While things like thread queue sizes, cache expiration, consumer sweep interval and such can be adjusted as desired using the service properties, bulk is configured to run out of the box for most purposes. See the bulk.properties
file for further information on settings.
A number of user-facing (policy) settings can also be controlled from the admin shell without requiring service restart (see below).
Requests
A bulk request consists of a list of targets (file paths) and an activity that should be applied to each, along with options for directory expansion or recursion, pre- and post-processing of the request.
The submission of a request by a user occurs via RESTful interfaces; currently, there is a general resource, bulk-requests
, and two resources which specifically support the WLCG Tape API, stage
and release
. For the differences, along with a description of the options controlling the execution of the request, see the User Manual [Chapter 3. Frontend: Bulk Requests].
The bulk service receives these requests from the frontend service via dCache messaging. The order in which they are processed is determined by a scheduler. Currently, only one such scheduler has been implemented,
bulk.request-scheduler=org.dcache.services.bulk.manager.scheduler.LeastRecentFirstScheduler
which selects the least recent requests to run in order of arrival (first-come first-served).

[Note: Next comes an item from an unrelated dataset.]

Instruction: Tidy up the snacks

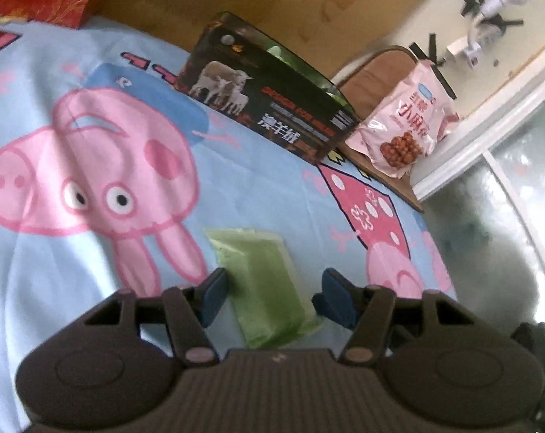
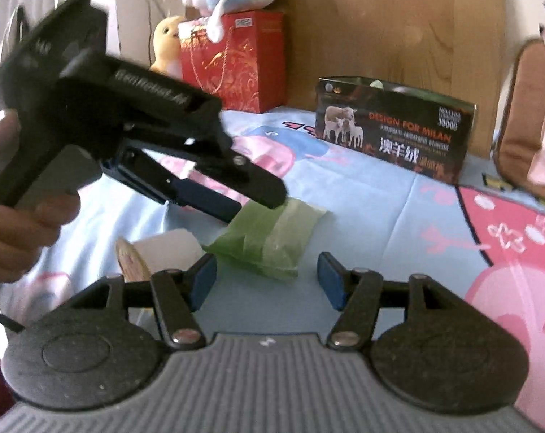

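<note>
Left wrist: one green packet [image 1: 269, 285], one box [image 1: 272, 108].

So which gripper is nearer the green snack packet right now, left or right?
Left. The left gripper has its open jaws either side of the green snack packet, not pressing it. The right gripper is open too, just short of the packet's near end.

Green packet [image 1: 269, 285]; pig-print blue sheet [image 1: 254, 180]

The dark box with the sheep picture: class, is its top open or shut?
Open. The box stands on the bed sheet with its top flap raised, and something pale green shows inside.
</note>
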`<state>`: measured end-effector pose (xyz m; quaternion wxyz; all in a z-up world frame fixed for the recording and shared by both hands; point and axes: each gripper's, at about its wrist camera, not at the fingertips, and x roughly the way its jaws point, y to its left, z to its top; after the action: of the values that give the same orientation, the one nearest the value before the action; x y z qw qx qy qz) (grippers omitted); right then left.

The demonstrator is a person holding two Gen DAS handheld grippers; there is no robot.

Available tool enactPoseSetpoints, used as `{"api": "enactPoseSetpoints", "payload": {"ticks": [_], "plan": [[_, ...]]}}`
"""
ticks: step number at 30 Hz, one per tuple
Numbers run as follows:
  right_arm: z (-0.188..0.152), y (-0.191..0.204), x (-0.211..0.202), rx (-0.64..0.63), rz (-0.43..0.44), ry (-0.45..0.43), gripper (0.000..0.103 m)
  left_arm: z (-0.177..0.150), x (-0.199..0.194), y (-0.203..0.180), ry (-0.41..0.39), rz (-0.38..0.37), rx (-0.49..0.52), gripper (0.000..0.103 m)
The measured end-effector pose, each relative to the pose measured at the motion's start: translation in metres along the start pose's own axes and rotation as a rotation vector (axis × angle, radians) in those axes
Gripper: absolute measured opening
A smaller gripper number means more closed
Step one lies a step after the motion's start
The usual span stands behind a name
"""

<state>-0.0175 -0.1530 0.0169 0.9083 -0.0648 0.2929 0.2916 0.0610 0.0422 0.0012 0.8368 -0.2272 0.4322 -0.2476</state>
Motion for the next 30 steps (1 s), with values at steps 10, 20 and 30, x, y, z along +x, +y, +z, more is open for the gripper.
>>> {"api": "enactPoseSetpoints", "payload": {"ticks": [10, 20, 30], "plan": [[-0.003, 0.000, 0.001, -0.016, -0.012, -0.011, 0.064, -0.015, 0.007, -0.021, -0.053, 0.074, 0.084, 0.055], [-0.004, 0.000, 0.000, 0.024, -0.060, -0.015, 0.063, -0.028, 0.002, -0.035, -0.095, 0.176, 0.146, 0.051], [-0.006, -0.003, -0.003, 0.094, -0.161, -0.023, 0.062, -0.036, -0.004, -0.038, -0.106, 0.208, 0.167, 0.051]]}}
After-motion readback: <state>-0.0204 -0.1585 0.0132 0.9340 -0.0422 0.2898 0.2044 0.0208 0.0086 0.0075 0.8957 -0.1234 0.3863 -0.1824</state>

Only a fixed number of requests can be running at a given time; the default corresponds to the number of threads made available for processing container jobs,
bulk.limits.container-processing-threads=110
but can be adjusted upwards or downwards via the admin shell command request policy,
in which case the thread pool will be either over- or under-subscribed; this adjustment may be desirable under certain conditions (for example, increasing when there are many small high-latency jobs or decreasing when there are many large low-latency jobs). The number of requests which can be active or queued at a given time per user is also configurable.
Activities
An activity consists of some kind of action which can be taken on a file path. Depending on the activity, there may be a restriction as to whether it can take a directory target (these are hard-coded).
Activities are defined via an SPI (“Service Provider Interface”) as plugins to the service. The following are presently available:
- DELETE : file deletion, with or without removal of empty directories.
- PIN/UNPIN : by default, the pin uses the request id, but can optionally be given a different id. The default lifetime is five minutes (the same as for the NFS dot-command).
- STAGE/RELEASE : specialized WLCG versions of PIN/UNPIN.
- UPDATE_QOS : disk-to-tape and tape-to-disk transitions; communicates with the QoS Engine.
- LOG_TARGET : logs metadata for each target at the INFO level.
Each activity is associated with
- a permit count (used in connection with a semaphore for throttling execution);
- two thread queues, one for the execution of the container job, and the other for the execution of callbacks on activity futures;
- a retry policy (currently the only retry policy is a NOP, i.e., no retry).
The permits are configurable using either the property or the admin shell command request policy
.
Should other retry policies become available, these can be set via a property.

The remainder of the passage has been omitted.